As for the telephoto/zoom lens, yes, the more you zoom in, the more shaky the view will be. I find that happens even with my D90. Tripods should be used for telephoto shots, anyway. I'm having a bit of a problem with getting used to the zoom only because I'm used to manually zooming by turning the lens barrel, but after using the camera a little more I'm sure I'll get used to the differences.
Comparing the photos to the D90: okay, the D90 is sharper upon magnification, but the P510 does a really nice job for a camera 1/3 the price of the D90. I may update this review after using the camera for a couple months, but at this point, I'm happy with it. I'm not so happy that the price dropped $30 within a couple days after I bought it, though!

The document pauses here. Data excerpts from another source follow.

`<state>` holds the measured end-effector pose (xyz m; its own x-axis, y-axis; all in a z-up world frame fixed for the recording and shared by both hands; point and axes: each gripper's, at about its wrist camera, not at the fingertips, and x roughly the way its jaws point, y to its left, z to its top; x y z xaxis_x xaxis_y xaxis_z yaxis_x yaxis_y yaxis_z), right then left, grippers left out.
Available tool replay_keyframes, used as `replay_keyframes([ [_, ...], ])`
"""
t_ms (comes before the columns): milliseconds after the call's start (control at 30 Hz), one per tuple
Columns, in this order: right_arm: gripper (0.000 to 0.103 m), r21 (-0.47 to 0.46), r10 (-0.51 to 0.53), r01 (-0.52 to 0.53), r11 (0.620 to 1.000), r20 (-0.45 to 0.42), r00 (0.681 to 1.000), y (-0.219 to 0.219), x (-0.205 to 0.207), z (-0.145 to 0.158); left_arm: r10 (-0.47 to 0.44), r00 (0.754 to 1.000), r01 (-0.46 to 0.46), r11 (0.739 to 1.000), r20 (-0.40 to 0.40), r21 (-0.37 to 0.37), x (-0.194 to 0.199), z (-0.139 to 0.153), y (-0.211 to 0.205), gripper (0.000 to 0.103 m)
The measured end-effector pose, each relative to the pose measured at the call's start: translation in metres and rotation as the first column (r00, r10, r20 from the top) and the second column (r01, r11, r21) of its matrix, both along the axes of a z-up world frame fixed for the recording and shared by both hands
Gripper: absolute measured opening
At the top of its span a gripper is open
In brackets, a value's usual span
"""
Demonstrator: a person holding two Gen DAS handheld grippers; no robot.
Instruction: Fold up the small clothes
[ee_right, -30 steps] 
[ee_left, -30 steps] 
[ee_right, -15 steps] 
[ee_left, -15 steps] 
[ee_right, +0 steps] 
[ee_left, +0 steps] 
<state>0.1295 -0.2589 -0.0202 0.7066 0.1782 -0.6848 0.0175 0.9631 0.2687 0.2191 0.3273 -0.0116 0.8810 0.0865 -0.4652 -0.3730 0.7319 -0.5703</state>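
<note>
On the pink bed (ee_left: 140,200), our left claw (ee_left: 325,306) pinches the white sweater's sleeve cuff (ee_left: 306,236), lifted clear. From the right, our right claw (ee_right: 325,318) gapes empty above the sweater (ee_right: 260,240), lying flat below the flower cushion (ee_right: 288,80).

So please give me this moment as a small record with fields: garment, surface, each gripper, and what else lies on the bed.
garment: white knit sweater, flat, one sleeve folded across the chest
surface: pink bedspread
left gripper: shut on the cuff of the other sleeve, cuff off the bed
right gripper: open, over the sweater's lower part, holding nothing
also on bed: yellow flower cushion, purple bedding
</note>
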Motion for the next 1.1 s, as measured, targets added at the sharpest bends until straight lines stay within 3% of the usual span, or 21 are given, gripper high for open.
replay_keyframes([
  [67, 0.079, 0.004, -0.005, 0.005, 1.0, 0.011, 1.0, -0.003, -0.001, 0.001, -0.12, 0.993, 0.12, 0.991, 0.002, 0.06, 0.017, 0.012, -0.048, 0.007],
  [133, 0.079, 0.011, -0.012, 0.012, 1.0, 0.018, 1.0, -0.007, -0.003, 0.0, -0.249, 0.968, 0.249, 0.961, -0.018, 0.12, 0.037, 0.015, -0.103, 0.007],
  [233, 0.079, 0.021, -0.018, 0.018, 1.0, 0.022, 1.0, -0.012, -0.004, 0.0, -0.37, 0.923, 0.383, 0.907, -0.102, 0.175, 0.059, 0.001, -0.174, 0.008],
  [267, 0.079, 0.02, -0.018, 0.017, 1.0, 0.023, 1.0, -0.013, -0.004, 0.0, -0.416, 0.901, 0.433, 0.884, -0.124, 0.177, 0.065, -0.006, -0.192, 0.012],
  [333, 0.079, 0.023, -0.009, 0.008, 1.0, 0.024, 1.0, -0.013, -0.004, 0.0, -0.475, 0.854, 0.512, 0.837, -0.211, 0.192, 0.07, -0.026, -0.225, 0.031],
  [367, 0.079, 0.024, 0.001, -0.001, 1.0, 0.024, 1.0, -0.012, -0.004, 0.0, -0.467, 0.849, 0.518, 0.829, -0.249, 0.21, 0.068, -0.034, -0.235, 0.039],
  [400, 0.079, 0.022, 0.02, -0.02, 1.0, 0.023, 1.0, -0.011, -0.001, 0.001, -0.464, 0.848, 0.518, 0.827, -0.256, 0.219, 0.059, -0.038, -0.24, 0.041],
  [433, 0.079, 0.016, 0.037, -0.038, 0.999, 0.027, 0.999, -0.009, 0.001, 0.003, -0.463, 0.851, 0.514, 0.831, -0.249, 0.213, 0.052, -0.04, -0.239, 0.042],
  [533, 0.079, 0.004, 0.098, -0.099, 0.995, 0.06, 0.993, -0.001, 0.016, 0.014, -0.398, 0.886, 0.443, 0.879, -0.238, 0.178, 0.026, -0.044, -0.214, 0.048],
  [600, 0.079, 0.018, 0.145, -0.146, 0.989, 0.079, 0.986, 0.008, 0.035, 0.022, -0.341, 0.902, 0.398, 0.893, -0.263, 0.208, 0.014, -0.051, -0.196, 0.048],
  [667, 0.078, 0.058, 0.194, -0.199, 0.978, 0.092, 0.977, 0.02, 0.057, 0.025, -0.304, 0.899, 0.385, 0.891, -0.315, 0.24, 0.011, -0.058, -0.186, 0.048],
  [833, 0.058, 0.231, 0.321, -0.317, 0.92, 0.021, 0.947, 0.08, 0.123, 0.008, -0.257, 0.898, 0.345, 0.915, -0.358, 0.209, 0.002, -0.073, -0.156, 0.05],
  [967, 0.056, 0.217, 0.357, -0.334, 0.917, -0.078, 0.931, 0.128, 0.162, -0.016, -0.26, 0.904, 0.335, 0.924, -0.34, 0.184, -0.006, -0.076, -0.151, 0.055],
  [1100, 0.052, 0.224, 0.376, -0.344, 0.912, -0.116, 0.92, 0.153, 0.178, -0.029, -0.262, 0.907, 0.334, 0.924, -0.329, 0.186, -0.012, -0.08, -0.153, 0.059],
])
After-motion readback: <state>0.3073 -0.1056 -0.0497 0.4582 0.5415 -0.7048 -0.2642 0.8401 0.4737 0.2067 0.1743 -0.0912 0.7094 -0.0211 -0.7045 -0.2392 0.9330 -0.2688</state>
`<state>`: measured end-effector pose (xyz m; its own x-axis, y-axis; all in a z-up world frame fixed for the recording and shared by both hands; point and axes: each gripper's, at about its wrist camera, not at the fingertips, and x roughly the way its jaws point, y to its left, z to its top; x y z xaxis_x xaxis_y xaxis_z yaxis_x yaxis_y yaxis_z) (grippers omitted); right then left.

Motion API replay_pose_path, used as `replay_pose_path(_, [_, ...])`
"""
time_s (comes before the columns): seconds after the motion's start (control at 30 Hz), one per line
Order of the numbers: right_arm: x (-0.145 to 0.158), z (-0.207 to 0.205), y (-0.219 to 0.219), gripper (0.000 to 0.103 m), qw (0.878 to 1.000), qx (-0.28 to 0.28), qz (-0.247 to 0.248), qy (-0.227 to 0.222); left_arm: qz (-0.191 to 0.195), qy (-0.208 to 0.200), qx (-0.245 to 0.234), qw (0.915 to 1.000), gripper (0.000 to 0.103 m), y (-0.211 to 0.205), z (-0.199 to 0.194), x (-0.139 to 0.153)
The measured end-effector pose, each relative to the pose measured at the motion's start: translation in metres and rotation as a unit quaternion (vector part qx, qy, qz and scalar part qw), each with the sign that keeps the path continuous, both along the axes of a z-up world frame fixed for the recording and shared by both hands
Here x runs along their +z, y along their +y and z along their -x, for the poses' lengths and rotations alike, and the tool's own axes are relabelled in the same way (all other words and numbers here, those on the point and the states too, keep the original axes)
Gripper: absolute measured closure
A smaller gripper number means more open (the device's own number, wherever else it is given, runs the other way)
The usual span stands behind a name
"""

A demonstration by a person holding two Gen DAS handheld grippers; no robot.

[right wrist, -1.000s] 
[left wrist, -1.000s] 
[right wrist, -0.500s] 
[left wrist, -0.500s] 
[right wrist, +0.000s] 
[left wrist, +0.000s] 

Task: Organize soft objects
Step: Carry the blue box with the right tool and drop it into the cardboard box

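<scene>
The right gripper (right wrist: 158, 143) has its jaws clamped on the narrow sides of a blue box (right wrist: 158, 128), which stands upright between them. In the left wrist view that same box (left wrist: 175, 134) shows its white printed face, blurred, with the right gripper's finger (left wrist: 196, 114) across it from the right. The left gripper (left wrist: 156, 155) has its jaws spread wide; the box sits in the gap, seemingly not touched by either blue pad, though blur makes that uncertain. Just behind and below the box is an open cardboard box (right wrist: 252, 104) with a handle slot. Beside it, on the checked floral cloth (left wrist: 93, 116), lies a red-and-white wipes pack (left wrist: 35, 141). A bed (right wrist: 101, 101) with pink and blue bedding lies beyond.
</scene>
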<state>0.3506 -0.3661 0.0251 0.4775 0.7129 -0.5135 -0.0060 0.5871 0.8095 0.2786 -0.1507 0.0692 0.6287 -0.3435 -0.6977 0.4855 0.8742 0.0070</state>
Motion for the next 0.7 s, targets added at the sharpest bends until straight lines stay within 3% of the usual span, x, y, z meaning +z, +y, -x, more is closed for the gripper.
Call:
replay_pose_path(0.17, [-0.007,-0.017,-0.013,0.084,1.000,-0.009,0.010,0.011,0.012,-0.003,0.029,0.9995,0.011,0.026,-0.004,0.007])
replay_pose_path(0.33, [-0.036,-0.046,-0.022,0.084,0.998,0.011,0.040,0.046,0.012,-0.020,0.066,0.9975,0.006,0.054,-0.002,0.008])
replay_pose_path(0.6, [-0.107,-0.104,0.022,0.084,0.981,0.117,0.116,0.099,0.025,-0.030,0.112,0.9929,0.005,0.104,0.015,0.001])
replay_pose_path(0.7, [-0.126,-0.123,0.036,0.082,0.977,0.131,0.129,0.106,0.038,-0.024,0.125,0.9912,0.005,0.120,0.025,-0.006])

I recommend this camera for those who want a bridge camera... more than a point 'n' shoot, but without the bulk, expense and confusion of a DSLR. Also good for those, like me, who want an affordable backup camera.
on March 30, 2012
Went to Best Buy to get this camera but they were out of stock. Came home and looked it up on Amazon and there it was for the same price and in RED! It is a BEAUTIFUL camera and I never thought I'd ever say that about a camera. I bought this camera to photograph nature and so far I am loving it. I am amazed at the clarity of close-up images. It has everything I need/want. I haven't used the GPS yet as I've only been in my backyard but it will really come in handy when I travel. This camera is lightweight and takes great photos even off the tripod. Highly recommend!
on March 31, 2012
I have had this camera for two days and I can't wait to use it again. It is easy to use and takes great pictures. I used it for taking pictures of birds and the clarity and detail are near professional quality.
I am still learning the functions, but the panorama pictures rock. It is light weight and will be good to carry hiking.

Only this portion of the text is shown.